You don’t need long stretches of free time to support individuality. Short, regular one-to-one moments are enough, especially in the first year when you’re already stretched. Here are ideas that can work in everyday life:

  • Spend a few minutes alone with one baby, even if that just means stepping into another room for a cuddle or story while the other baby is with another trusted adult
  • Build one-to-one attention into everyday care, like talking gently to each baby in turn during nappy changes or baths
  • Use each baby’s name often and make eye contact when you talk to them so they feel you’re focused on them
  • Create tiny rituals that belong to each of you, such as a special song, rhyme or gentle game you always share with that baby
  • Take individual photos as well as joint ones and note who is who, so you can look back together and talk about their own story
  • Offer very simple choices towards the end of the first year, such as two different toys and respect which one each baby reaches for

You can also give each baby a small space that’s just theirs, even if you live in a small home. This might be a box or basket where their own special things are kept and not shared. Try not to compare your babies to each other, especially around milestones like rolling, sitting or first words. Instead, notice and describe what each is doing in their own time.

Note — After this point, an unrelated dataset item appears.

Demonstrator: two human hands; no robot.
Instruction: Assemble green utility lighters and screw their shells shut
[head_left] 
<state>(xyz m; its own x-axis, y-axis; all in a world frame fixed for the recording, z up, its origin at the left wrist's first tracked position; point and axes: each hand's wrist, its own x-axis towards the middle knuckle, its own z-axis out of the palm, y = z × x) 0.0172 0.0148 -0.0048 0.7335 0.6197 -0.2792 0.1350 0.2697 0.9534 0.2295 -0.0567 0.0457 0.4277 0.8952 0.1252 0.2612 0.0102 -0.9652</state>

A man and a woman stand with their backs to the camera, each holding a toddler facing the camera

Being kind to yourself while you support their identities

The first year with twins or triplets is demanding. There will be days when everyone wears matching babygrows, you use the same routine for both babies and one-to-one time feels impossible. You’re not letting them down; you’re doing your best at a very intense time.

It helps to focus on the overall pattern rather than on individual days. If, over time, you tend to use their names, offer short bursts of individual attention and allow small differences in clothes, toys or routines, then you’re already giving them a strong start. Those small efforts build up into a clear message that each baby is valued for who they are.

You don’t have to choose between their special bond and their individuality. By building simple habits in the first year, you give your children two precious gifts at once: the security of being part of a close sibling team and the confidence of being recognised and loved as themselves.